If anyone ever comes for her, if they so much as breathe her name like it’s a crime, I’ll bury the badge, burn the evidence, and make it my holy fucking mission to keep her untouched.

Even if I have to bleed for it. Even if I’m just her next mistake.

I can still hear her laugh, smug and knowing, like she’s already picked out the shovel I’ll use to bury myself for her.

Chapter Eight

Jennifer

Things always look a little better with a properly cream-cheesed bagel. Not that life’s good, exactly, just less terrible when I’m gnawing on something carb-based and smeared with a dairy product thick enough to double as spackle. The bagel crunches, the smear oozes, and for one sacred, holy-cheesed minute, I’m not thinking about dead men, well-endowed neighbors, or how long it’s been since I came without assistance from AA batteries and poor decisions.

I lick a glob of cheese off my thumb and stare at my phone.

Blake.

Fucking Blake. Hot, thoughtful, infuriating Blake with those forearms that scream pin me down and say please and that stupid perfect smile that demolishes my survival instincts.

I shouldn’t want him. He’s not part of the plan. But plans buckle under the weight of tight jeans and that goddamn laugh.

I want to ride him like the apocalypse is scheduled for Tuesday and I’m behind on orgasms.

Not smart. Might help. Might reset my brain chemistry. Might also end in me accidentally catching feelings, which is significantly more dangerous than catching a body.

Four dates, I remind myself. Blake’s on date… what? One and a half? Two if you count over the fence flirtation. Which I might.

I sigh. Bite. Chew.

Then there’s Edgar.

My little goth mortician. All sandwich-based seduction and razor-precise usefulness. He fascinates me, like if funeral homescame with a “do me against the embalming table” loyalty program. I want to see what he’s like in his natural habitat. Whether he winces when I ask about cremating… pets. Lots of pets. Definitely not men. Not unless he asks the right questions.

It’s about establishing a working relationship. Practicality. Logistics. Getting a feel for his comfort zone. And maybe cleaning out a few stray skeletons before Carson starts sniffing too close to the petunias.

Carson.

I’ll deal with him soon. Maybe after orgasms. Or arson. Or both.

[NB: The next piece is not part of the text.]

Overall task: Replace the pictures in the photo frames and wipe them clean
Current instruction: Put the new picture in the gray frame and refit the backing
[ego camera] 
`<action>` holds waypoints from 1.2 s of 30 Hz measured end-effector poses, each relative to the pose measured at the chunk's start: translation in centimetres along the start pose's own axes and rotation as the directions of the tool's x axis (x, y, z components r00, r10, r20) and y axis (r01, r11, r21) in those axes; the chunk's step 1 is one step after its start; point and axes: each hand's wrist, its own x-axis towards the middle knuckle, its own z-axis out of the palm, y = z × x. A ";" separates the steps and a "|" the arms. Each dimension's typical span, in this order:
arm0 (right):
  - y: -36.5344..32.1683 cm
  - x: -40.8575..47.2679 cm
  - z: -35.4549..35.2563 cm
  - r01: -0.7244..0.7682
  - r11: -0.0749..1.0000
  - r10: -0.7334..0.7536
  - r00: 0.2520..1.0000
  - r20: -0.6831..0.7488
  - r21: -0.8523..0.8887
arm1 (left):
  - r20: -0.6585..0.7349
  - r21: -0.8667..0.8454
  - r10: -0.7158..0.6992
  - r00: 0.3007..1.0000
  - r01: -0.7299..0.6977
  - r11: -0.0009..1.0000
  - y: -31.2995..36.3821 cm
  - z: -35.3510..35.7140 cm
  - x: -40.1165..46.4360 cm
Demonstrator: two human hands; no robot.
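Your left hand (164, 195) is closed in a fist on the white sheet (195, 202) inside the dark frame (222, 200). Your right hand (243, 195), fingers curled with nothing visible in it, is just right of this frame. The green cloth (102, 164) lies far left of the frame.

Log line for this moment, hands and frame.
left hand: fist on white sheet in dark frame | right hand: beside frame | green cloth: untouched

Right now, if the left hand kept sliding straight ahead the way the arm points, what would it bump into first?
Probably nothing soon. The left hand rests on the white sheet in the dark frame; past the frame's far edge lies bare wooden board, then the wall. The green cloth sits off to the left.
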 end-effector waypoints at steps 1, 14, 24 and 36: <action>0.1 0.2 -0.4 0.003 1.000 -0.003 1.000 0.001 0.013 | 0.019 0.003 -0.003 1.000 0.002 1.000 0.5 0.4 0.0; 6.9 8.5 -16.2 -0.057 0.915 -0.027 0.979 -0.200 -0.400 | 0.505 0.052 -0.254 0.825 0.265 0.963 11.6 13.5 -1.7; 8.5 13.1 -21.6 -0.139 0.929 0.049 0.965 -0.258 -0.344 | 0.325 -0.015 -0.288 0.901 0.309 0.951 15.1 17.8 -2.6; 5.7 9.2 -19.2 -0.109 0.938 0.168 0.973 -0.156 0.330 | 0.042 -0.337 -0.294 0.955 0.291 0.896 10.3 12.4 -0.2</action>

After another bite, I open my phone and stare at my dating app. The icon pulses like an infected wound. I tap it. Pause. Then delete it with a flick of my thumb.

I don’t need it anymore. I can find what I need without apps, without small talk, without pretending to care about their favorite podcast. These men aren’t cryptids. They’re not even hiding. The world is full of assholes just waiting to show their teeth.

I’ve got a full tank of gas, a garden full of secrets, and a to-do list that smells like cookies and gunpowder.

Time to pay Edgar a visit.

Fun thing about small towns? They all have a bakery, and it’s always run by a woman who fled the city after a messy divorce or a scandal involving PTO embezzlement, came home for Christmas, boned her high school ex during a snowstorm, and never left. Now she bakes sourdough with alarming eye contact and moonlights as the town’s sugar-coated matchmaker and head gossip.

Which works out for me today. The bell over the door gives a polite little chime as I step inside.

“Morning!” chirps the woman behind the counter. Cookie. Yes, really. Cookie. Small town bakery owners always havenames that sound like stripper aliases or kindergarten nicknames, and I can’t decide which is scarier. She’s got that smile like she’s one therapy session away from frosting her husband into a shallow grave. “What can I get you?”

“I’d like a mid-morning snack for the kind of person who might order a cherry cheese Danish… with the cherries on the side. In a separate dish.” And maybe a side of railing me against a cold metal gurney, but that’s probably not on the menu. There’s a specific kind of person who needs that level of dessert discretion. A man who handles bodies for a living and still thinks warmed fruit is offensive.

Cookie’s smile tightens like I just spit lemon juice into her gums. “Oh. Edgar, you mean?”

I shrug. “Maybe.” As if half this nosy little zip code won’t see me pull into the funeral home and immediately bring it up at the next town meeting like it’s a zoning concern.

“He won’t want a Danish. Those were made last night.” She says this like I’m a complete disappointment. “He’ll want a raspberry crumble. It’s fresh. I’ll put the icing on the side. Heated. You’ll want to get it to him within the hour or he’ll hate it.”